Dressed in blue overalls, factory employee Viktor Zagaevsky approached Russia’s tsar-like leader and asked him whether he might like to offer a memento. Apparently unable to think of an appropriate souvenir, Russia’s premier swiftly took off his £5,500 black Blancpain watch and handed it over to a gobsmacked Zagaevsky.
“My father wasn’t expecting such a generous present,” Zagaevsky’s son, Dmitry, said today. “He just wanted something to remember Putin by.”
He added: “I’ve got the watch. Neither I nor my father are planning to actually wear it. It’s now a family relic.
“The workers at the factory were divided over it. Some congratulated my dad and said: ‘Well done’. Others thought there was something indecent about asking him for a present.”
It’s not clear what prompted Putin’s generous gesture. Perhaps it was patriotic feeling. According to today’s Russian newspapers, Zagaevsky proudly informed Putin that he had two sons, both serving in the Russian army.
Today, Dmitry Zagaevsky admitted that the men in his family normally sported bargain-basement watches. “They don’t cost more than 1,000 roubles [£20],” he said. Under normal circumstances, it would take his father two years to scrape together enough cash to buy Putin’s watch.
It was not Putin’s first act of spontaneous generosity. Last month, in a moment captured by Kremlin photographers, Putin gave away another watch to the small son of a shepherd. He also handed over a penknife. The prime minister was on a back-to-nature break in Russia’s southern Siberian republic of Tyva, where he had been showing off his survival skills.
Putin’s penchant for expensive watches has raised questions about how he can afford them, given his relatively modest official salary. In 2007, Russia’s GQ magazine noted that the then president was sporting a yellow gold Patek Philippe watch, worth an estimated £51,000.

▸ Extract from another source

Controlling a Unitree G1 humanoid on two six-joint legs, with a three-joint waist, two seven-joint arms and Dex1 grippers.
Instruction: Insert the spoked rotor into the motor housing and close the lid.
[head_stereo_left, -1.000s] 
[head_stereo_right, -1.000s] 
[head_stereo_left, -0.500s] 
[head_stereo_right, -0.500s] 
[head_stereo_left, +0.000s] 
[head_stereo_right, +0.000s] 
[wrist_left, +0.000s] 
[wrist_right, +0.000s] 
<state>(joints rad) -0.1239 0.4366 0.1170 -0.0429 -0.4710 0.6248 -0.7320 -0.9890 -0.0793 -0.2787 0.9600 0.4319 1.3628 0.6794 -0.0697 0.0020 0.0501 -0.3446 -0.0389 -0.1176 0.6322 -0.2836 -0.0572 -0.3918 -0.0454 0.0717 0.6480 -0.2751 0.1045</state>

In a declaration this year, he listed his assets as an unassuming flat in St Petersburg, a bit of land in the Moscow region, a few shares in St Petersburg Bank, and two vintage 1960s Volga saloons. He did not mention the watches.
Cynics pointed out that, given Putin’s status as a world leader and his attachment to intellectual property rights, the Pastek Philippe was probably an original – rather than one of the cheap fakes you can buy in Moscow’s underpasses. If it wasn’t a fake, it cost more than Putin’s annual salary.